I'll be honest, I really like SpaceX (and maybe hope to work there one day) because they sound like a nice company who wants to push forward the industry. I don't really pay much attention at what they claim to be when compared to other companies. The idea of reusability sound innovating, it is viable, we won't know it before they actually manage to make a reausable launcher. The tests they do on the grasshopper are interesting, even if some people think it's dumb and only a publicity stunt. Like I said previously, you have to walk before you run, you have to land a subsonic stage before landing the real thing.

I look more at the company through what they are achieving. If they get money from government to achieve what they are doing, good for them. There are plenty of companies in the construction industry where I live that depend only on government contracts.
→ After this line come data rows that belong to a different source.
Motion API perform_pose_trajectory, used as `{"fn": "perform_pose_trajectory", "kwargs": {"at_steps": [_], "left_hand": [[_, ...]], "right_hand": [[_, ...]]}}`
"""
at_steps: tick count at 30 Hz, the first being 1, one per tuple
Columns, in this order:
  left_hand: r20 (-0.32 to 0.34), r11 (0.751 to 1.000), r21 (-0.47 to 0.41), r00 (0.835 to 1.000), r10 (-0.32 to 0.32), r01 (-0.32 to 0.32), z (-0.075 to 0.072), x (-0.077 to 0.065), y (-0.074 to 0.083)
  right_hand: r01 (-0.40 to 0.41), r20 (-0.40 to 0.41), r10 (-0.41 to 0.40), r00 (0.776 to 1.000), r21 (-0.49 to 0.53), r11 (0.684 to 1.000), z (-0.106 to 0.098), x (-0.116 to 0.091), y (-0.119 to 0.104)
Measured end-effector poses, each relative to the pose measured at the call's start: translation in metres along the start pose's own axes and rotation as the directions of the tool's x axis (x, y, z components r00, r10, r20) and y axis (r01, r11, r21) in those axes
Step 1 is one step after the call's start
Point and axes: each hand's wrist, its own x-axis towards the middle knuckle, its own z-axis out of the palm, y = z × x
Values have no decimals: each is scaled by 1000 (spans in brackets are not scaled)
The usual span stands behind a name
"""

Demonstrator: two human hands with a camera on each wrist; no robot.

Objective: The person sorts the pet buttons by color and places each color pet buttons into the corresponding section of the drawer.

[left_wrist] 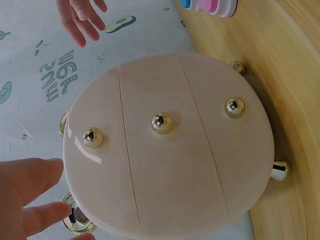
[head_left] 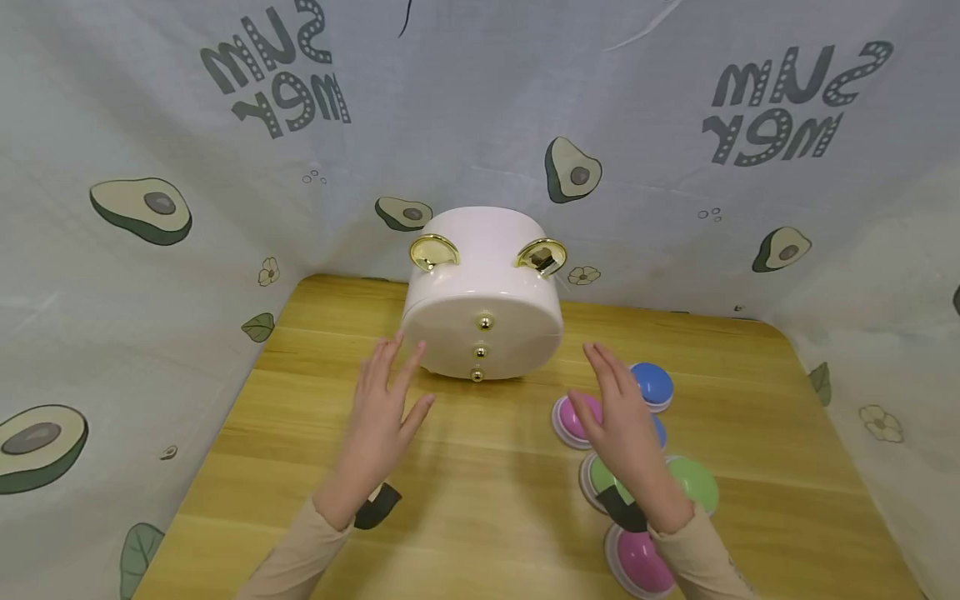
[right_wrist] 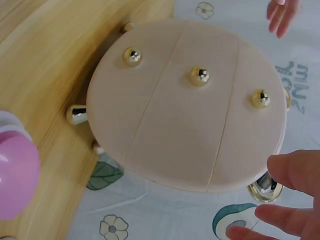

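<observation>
A pale pink, rounded drawer box (head_left: 487, 229) stands at the back of the wooden table. Its oval front has seams and three round gold knobs (left_wrist: 162, 123), and two gold ears (head_left: 542, 257) rise from its top. In the head view my left hand (head_left: 378, 417) is held before the box's left side, fingers spread, fingertips overlapping its lower edge. To the right of the box hangs my right hand (head_left: 626, 425), fingers extended, over several coloured domes. Neither hand holds anything. The right wrist view shows thumb and fingers (right_wrist: 295, 175) beside a gold ear.
Domed discs on white bases cluster at right: a pink dome (head_left: 581, 415), a blue dome (head_left: 652, 385), a green dome (head_left: 696, 483) and others partly under the right arm. A printed avocado cloth (head_left: 465, 108) hangs behind the table (head_left: 465, 500). Short gold feet (left_wrist: 281, 170) support the box.
</observation>
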Motion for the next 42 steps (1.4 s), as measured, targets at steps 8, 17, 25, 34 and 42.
{"fn": "perform_pose_trajectory", "kwargs": {"at_steps": [8,17,25,34,42], "left_hand": [[-168,955,-293,986,-5,-46,-16,21,-13],[-187,834,-552,974,-125,1,-32,60,-29],[-99,750,-659,981,-164,59,-34,89,-35],[-14,702,-709,993,-120,75,-36,106,-33],[6,677,-736,1000,-31,25,-25,115,-45]], "right_hand": [[39,-48,-27,998,265,963,-3,11,-5],[-8,40,-16,999,553,833,-5,30,-16],[-60,148,-51,988,655,754,3,44,-24],[-129,246,-94,965,752,646,18,57,-31],[-181,303,-132,944,808,561,31,67,-34]]}}
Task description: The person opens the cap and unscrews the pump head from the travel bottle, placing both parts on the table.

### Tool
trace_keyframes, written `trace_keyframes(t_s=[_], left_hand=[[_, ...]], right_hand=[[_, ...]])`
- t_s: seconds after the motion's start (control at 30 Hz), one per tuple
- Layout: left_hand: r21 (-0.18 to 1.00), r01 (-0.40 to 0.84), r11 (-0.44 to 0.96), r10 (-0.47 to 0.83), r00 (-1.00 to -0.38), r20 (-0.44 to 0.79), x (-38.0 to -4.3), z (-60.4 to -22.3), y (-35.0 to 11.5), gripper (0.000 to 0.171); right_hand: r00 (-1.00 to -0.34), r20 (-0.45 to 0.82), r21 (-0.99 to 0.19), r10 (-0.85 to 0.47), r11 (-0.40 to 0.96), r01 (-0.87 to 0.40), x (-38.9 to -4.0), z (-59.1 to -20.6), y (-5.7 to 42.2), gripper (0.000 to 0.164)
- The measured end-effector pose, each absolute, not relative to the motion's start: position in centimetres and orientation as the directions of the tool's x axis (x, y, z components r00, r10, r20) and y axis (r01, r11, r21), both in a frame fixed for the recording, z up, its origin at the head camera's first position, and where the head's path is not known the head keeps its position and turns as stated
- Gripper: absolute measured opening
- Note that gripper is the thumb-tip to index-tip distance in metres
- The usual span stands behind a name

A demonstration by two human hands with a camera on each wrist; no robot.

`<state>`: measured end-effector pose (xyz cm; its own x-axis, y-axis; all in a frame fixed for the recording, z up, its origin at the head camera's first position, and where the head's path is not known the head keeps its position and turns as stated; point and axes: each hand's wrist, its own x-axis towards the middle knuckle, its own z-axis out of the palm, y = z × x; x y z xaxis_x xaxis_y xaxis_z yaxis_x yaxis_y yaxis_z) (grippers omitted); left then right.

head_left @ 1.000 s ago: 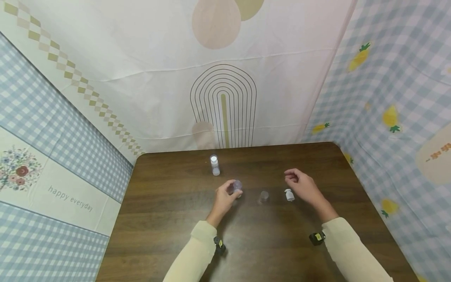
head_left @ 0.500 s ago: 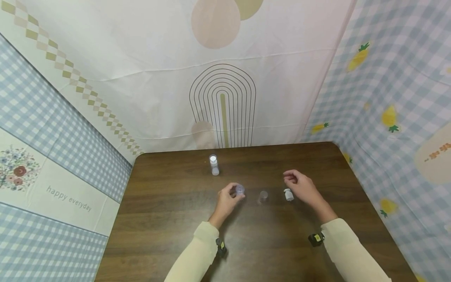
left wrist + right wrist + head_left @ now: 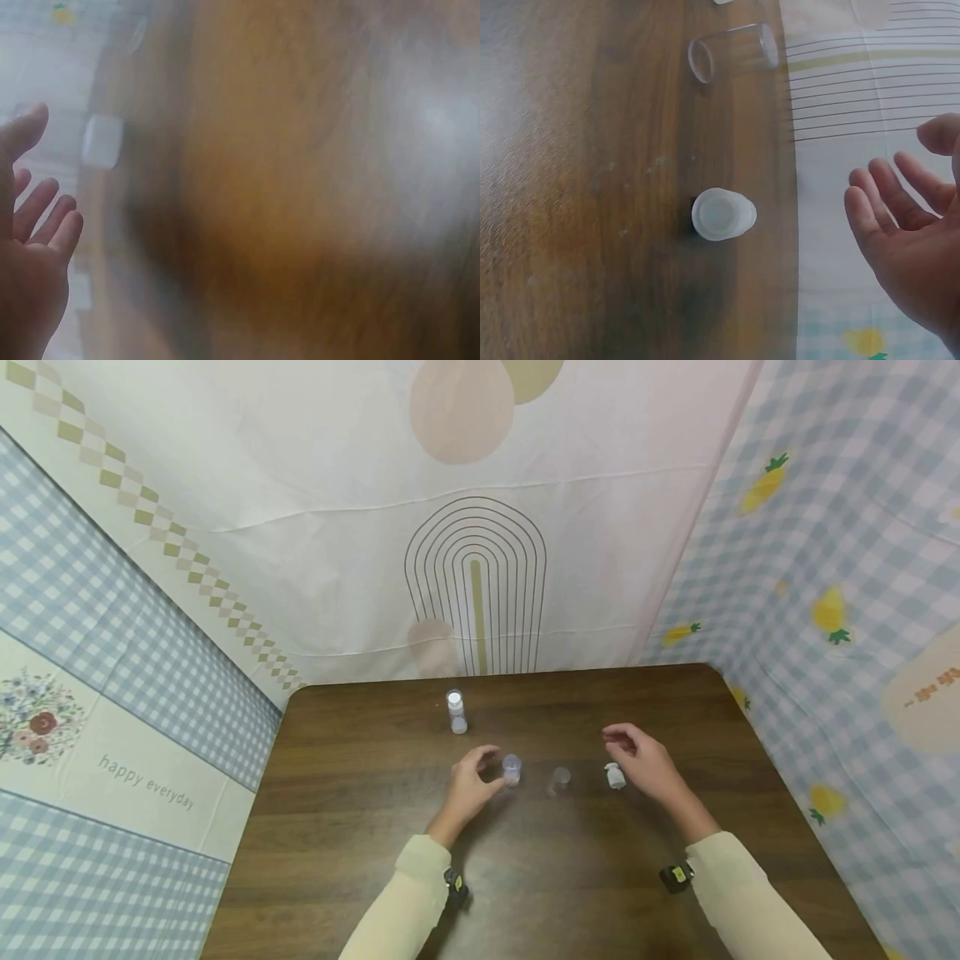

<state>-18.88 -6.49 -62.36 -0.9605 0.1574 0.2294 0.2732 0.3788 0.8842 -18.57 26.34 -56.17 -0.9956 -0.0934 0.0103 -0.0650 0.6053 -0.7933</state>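
Observation:
A small clear container (image 3: 512, 769) stands on the wooden table, just right of my left hand (image 3: 468, 785). That hand's thumb and fingers are spread apart, the thumb tip close to the container; in the left wrist view the hand (image 3: 41, 225) holds nothing, and a blurred whitish container (image 3: 103, 141) stands beyond it. My right hand (image 3: 641, 762) hovers loosely curled over a white pump top (image 3: 615, 775), holding nothing. The right wrist view has the pump top (image 3: 721, 215) on the table, apart from the relaxed fingers. A clear cylindrical cover (image 3: 561, 778) stands between the hands.
Farther back on the left stands a clear bottle (image 3: 457, 712) with a white top. The dark wooden table (image 3: 570, 893) meets a patterned cloth (image 3: 345, 577) at its back edge. Checked cloth (image 3: 810, 552) hangs along the right side.
My left hand carried the clear container a little right and nearer, let it go upright on the table, then drew back left with its fingers spread. The right hand has barely moved.

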Motion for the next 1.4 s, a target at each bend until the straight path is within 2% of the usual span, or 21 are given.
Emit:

Entering the market of commercial spaceflight is not as easy as some may put it, and IMO, any new player is kind of a big deal.

The title of this thread is: "Discussion Will the SpaceX push to reusability make ArianeSpace obsolete?". Short answer: I really don't think so.

Long answer: This discussion is IMO pointless since we have no way to know how much will reusable launcher cost, when will it be a thing for SpaceX, and what technological advances will happen before we are there. I don't really think that reusability will cut the costs that much anyway because of the maintenance and security and blah blah blah.

For now I see SpaceX as a growing company in the industry. They run good, they are starting to get contract from more private sources (like I said, I don't really care who is the client when it comes to satellite launch but you guys seem to accord a lot of importance to this). The more they will launch, the more they will attract other contracts.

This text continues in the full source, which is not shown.